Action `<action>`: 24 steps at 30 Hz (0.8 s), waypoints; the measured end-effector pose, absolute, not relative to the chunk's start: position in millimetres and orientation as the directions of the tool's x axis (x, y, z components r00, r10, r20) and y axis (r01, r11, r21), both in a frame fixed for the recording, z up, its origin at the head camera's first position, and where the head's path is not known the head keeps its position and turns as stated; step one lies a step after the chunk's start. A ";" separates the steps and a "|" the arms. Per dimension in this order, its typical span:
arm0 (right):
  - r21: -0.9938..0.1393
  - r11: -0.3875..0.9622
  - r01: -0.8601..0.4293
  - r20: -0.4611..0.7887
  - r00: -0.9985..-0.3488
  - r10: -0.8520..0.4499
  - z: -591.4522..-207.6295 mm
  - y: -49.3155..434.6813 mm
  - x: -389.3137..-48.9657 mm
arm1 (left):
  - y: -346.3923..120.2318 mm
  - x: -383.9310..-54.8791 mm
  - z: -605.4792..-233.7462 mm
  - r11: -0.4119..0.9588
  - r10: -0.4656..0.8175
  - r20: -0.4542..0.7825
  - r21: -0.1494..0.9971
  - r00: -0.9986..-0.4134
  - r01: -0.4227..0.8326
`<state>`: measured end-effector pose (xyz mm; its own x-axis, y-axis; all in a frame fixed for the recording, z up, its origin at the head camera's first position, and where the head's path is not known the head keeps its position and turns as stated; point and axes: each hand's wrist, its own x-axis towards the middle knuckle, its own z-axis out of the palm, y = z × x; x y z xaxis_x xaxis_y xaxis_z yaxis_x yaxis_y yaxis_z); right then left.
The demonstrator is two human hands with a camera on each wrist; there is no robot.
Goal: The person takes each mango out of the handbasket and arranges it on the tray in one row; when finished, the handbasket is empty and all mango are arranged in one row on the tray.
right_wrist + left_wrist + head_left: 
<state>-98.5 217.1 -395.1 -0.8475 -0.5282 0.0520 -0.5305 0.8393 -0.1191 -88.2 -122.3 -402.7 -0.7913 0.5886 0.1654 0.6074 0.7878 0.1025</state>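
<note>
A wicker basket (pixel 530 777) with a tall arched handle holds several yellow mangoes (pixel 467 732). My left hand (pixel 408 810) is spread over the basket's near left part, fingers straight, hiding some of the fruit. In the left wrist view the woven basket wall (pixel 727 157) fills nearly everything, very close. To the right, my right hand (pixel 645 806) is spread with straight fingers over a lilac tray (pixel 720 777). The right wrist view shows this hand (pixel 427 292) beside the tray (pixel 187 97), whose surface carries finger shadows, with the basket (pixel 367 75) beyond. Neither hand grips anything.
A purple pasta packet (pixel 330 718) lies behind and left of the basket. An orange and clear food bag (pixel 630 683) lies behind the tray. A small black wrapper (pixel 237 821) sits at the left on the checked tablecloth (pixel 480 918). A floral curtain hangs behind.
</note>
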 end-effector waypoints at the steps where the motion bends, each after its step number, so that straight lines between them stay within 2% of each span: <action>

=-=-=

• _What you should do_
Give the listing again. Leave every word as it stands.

• _Response to the exercise_
Action `<action>`: 24 steps at 30 Hz (0.8 s), waypoints; the measured end-effector pose, absolute, not relative to the chunk's start: position in millimetres and orientation as the directions of the tool's x axis (x, y, z components r00, r10, r20) and y axis (r01, r11, r21), both in a frame fixed for the recording, z up, its origin at the head camera's first position, and where the head's path is not known the head keeps its position and turns as stated; step one lies a step after the chunk's start. A ";" separates the steps and a "|" the arms. Per dimension in this order, its typical span:
arm0 (right):
  - r21: -0.9938..0.1393
  - r11: -0.3875..0.9622
  - r01: -0.8601..0.4293
  - r20: -0.4611..0.7887
  - r00: -0.9985..-0.3488
  - r10: -0.8520..0.4499
  - z: -591.4522..-207.6295 mm
  - y: -49.3155..434.6813 mm
  - x: -389.3137..-48.9657 mm
arm1 (left):
  - y: -346.3923..120.2318 mm
  - x: -383.9310..-54.8791 mm
  - z: -605.4792..-233.7462 mm
  - r11: -0.4119..0.9588
  - r10: -0.4656..0.8175
  - r20: -0.4542..0.7825
  - r21: -0.1494..0.9971
  - r00: -0.9986..-0.4134
  - r01: -0.4227..0.8326
`<state>`: measured end-effector pose (xyz mm; its own x-axis, y-axis; all in a frame fixed for the recording, z up, its origin at the head camera's first position, and where the head's path is not known the head keeps its position and turns as stated; point and axes: each hand's wrist, its own x-axis towards the middle knuckle, its own z-axis out of the palm, y = z × x; x y z xaxis_x xaxis_y xaxis_z yaxis_x yaxis_y yaxis_z); right then left.
The demonstrator is two human hands with a camera on each wrist; there is no robot.
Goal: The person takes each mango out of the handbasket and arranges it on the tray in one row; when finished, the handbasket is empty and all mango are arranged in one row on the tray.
right_wrist + left_wrist + head_left: 
<state>-98.5 217.1 -395.1 -0.8475 -0.5282 0.0520 -0.5305 0.8393 -0.1191 -88.2 -122.3 -402.7 -0.7913 0.5886 0.1654 0.6074 0.7878 0.1025</state>
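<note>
A wicker basket (pixel 530 777) with a tall arched handle holds several yellow mangoes (pixel 467 732). My left hand (pixel 408 810) is spread over the basket's near left part, fingers straight, hiding some of the fruit. In the left wrist view the woven basket wall (pixel 727 157) fills nearly everything, very close. To the right, my right hand (pixel 645 806) is spread with straight fingers over a lilac tray (pixel 720 777). The right wrist view shows this hand (pixel 427 292) beside the tray (pixel 187 97), whose surface carries finger shadows, with the basket (pixel 367 75) beyond. Neither hand grips anything.
A purple pasta packet (pixel 330 718) lies behind and left of the basket. An orange and clear food bag (pixel 630 683) lies behind the tray. A small black wrapper (pixel 237 821) sits at the left on the checked tablecloth (pixel 480 918). A floral curtain hangs behind.
</note>
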 end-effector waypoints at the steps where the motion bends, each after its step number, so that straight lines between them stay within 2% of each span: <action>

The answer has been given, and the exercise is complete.